CVE-2025-28994

Vulnerability

The Viral Loops WP Integration plugin for WordPress (versions 3.8.1 and earlier) contains a missing authorization vulnerability [1]. The plugin fails to properly enforce access control on certain functionality, allowing exploitation of incorrectly configured access control security levels. The vulnerability affects all users of the plugin up to and including version 3.8.1.

Exploitation

An attacker does not need authentication to exploit this vulnerability. By sending crafted HTTP requests to the affected plugin endpoints, an attacker can trigger the vulnerable code path due to missing authorization checks. The exact attack vector is not detailed in the available references, but the vulnerability class (CWE-862) indicates that the software does not perform an authorization check when an actor attempts to access a resource or perform an action.

Impact

Successful exploitation allows an attacker to bypass access controls and perform unauthorized actions within the context of the WordPress plugin.

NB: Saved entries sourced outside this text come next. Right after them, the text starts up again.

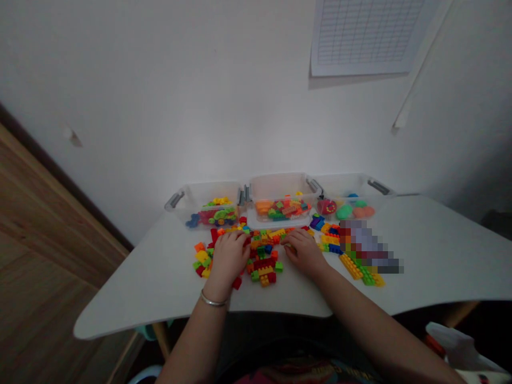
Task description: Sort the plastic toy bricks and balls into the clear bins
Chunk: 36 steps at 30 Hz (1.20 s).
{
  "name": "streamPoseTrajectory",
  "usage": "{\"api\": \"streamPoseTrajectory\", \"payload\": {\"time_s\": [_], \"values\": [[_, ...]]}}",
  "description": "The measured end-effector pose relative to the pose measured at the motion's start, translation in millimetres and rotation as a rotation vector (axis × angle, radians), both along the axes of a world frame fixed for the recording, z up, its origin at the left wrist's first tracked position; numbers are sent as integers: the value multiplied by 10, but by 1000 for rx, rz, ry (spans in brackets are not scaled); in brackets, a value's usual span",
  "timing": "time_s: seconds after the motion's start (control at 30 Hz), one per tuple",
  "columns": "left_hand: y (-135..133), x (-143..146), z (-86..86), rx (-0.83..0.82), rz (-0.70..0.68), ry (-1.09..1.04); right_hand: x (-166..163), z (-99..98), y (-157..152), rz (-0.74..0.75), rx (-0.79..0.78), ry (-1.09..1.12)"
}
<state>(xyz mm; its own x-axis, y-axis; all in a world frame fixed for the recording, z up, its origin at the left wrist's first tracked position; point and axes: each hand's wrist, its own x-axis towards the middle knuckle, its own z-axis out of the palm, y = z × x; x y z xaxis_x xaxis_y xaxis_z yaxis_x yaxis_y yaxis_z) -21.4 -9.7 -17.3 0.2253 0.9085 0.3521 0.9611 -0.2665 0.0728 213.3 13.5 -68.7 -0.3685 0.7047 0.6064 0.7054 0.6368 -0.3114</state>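
Observation:
Loose toy building blocks (264, 264) in red, yellow, green, orange and blue lie piled on the white table (152, 277). My left hand (230, 258), with a silver bangle on its wrist, is over the left part of the pile. Its fingers are curled down and closed, and what they hold, if anything, is hidden. Across a small gap, my right hand (304, 252) is at the pile's right side. Its thumb and fingers are pinched together, with a bit of yellow, seemingly a building block, showing between them.
Along the wall stand three clear bins: a left bin (212, 192) with colourful toy parts, a middle bin (280, 184) with blocks, and a right bin (340, 184) with rounded pieces. Joined block strips (362, 269) lie at the right, beside a blurred-out patch. A printed sheet (364, 37) hangs above.

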Motion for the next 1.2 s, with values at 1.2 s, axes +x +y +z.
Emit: {"api": "streamPoseTrajectory", "payload": {"time_s": [1.2], "values": [[-104, -26, 134, -186, -59, 173, -4, -1, 9, 19, 4, 14]]}}
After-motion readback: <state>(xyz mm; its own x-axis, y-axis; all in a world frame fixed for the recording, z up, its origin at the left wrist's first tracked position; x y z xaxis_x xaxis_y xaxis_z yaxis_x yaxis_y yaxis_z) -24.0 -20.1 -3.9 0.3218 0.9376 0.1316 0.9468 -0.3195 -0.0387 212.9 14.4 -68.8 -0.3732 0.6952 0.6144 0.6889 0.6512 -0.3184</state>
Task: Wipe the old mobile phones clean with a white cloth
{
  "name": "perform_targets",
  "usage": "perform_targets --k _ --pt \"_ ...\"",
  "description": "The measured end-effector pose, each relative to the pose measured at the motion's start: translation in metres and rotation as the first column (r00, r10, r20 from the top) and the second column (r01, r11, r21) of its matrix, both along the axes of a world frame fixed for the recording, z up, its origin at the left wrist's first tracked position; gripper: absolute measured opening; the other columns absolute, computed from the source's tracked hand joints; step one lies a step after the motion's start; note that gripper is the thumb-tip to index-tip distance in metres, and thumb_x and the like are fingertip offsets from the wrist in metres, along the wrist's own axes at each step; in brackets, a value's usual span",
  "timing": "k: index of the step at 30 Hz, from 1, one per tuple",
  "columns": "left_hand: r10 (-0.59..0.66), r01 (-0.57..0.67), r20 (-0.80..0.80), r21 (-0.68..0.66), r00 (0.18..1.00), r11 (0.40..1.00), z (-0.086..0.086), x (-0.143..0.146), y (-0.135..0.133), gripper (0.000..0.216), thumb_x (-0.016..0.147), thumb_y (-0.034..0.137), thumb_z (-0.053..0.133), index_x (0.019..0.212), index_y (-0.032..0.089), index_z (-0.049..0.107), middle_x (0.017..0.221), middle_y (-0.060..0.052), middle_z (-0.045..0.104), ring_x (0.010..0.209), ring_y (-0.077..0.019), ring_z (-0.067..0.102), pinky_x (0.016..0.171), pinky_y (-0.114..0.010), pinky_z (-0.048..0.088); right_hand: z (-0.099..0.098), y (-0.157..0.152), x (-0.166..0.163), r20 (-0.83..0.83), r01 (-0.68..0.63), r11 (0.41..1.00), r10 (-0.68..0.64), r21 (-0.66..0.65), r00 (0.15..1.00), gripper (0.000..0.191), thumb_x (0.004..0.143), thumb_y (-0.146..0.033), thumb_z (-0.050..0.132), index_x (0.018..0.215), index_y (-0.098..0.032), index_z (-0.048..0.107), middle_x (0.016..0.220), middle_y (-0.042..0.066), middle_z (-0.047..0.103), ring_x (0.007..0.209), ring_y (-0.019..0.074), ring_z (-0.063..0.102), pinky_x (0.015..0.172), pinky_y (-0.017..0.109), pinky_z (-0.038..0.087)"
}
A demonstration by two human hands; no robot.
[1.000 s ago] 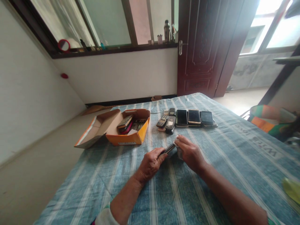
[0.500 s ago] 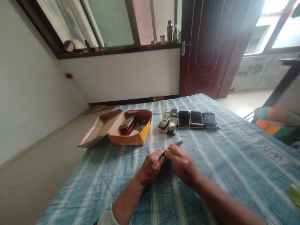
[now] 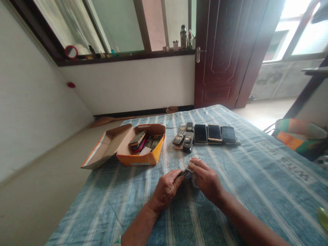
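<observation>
My left hand [image 3: 167,186] grips the near end of a dark, slim mobile phone [image 3: 183,173], seen nearly edge-on above the cloth. Around the phone's far end, my right hand [image 3: 206,177] is closed with a white wipe [image 3: 195,180] pressed against it; a corner of the wipe hangs below the fingers. Most of the phone is hidden by the two hands. Just beyond them lie old keypad phones, among them a dark one [image 3: 188,140] and one with light keys [image 3: 179,137]. To their right is a row of touchscreen phones [image 3: 214,133], some stacked on others.
An orange cardboard box [image 3: 138,160] stands at left, its lid [image 3: 106,145] folded open, with several phones [image 3: 138,140] inside. A blue striped cloth [image 3: 123,205] covers the surface. A greenish object [image 3: 322,218] sits at the right edge. Behind are a wall and a dark red door [image 3: 220,68].
My right hand has slid outward along the phone with the wipe, baring more of its middle and covering its far end. The left hand keeps its hold. The view has shifted slightly.
</observation>
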State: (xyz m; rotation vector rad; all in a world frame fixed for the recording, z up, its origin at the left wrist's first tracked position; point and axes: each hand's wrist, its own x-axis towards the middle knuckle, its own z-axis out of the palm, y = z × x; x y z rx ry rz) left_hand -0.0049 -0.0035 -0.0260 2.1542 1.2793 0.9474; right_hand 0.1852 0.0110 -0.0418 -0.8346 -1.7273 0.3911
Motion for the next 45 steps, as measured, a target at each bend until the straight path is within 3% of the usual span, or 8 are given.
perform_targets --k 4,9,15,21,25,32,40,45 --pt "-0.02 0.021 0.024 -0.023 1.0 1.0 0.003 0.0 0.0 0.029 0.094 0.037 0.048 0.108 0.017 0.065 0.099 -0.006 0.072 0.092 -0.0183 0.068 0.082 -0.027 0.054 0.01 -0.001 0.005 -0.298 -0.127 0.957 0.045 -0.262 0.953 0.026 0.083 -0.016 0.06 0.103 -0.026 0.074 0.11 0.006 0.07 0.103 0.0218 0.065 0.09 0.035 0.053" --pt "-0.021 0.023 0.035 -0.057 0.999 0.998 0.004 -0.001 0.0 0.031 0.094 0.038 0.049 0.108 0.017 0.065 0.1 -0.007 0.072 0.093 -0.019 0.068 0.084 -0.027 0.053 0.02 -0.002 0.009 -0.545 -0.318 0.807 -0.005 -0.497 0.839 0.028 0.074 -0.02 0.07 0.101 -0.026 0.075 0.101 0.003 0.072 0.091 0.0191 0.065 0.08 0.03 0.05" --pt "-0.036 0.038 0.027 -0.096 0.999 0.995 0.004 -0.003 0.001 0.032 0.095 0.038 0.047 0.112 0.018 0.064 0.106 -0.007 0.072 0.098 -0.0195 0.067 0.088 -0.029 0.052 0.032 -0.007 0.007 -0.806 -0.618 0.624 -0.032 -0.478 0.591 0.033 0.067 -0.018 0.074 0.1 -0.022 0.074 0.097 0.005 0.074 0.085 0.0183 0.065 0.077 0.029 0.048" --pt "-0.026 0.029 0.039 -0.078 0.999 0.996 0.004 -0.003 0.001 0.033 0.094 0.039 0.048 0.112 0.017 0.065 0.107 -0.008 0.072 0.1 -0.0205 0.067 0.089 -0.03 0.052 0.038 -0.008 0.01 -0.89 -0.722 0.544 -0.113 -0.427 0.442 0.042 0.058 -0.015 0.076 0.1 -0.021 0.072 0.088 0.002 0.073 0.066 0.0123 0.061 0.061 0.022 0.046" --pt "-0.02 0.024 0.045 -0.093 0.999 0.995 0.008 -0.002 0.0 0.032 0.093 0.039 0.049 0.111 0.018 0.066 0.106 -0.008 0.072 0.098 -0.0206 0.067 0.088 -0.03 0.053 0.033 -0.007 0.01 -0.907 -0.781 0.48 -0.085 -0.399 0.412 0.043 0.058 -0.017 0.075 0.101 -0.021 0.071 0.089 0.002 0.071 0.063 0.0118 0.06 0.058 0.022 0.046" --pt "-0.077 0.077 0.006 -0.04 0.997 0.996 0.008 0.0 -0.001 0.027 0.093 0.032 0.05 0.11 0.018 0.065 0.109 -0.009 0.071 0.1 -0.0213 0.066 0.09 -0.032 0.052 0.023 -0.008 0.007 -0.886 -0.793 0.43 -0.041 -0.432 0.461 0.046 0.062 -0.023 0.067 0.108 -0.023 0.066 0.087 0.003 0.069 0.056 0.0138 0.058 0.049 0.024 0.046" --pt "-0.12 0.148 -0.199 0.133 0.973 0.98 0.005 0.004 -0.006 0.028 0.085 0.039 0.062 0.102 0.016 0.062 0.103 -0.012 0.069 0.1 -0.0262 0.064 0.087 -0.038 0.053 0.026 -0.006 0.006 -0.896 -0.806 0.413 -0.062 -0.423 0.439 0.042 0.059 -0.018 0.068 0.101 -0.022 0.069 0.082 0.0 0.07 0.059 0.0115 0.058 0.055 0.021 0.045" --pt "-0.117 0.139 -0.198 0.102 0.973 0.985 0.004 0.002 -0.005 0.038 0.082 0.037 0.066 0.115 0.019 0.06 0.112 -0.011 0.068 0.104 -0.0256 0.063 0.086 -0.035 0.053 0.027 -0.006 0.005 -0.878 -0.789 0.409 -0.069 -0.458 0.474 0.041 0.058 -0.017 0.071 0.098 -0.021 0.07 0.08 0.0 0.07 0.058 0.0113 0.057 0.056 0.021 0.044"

This could lead to unauthorized modification of plugin settings, access to restricted functionality, or other impacts depending on the specific missing authorization. The CVSS v3 base score of 4.3 (Medium) suggests limited impact on confidentiality, integrity, or availability.

Mitigation

As of June 2025, no patched version has been released. The vendor has not responded or issued a security update. Users should consider disabling the plugin until a fix is available, as no workaround has been published. The plugin does not appear on the CISA Known Exploited Vulnerabilities (KEV) catalog as of publication.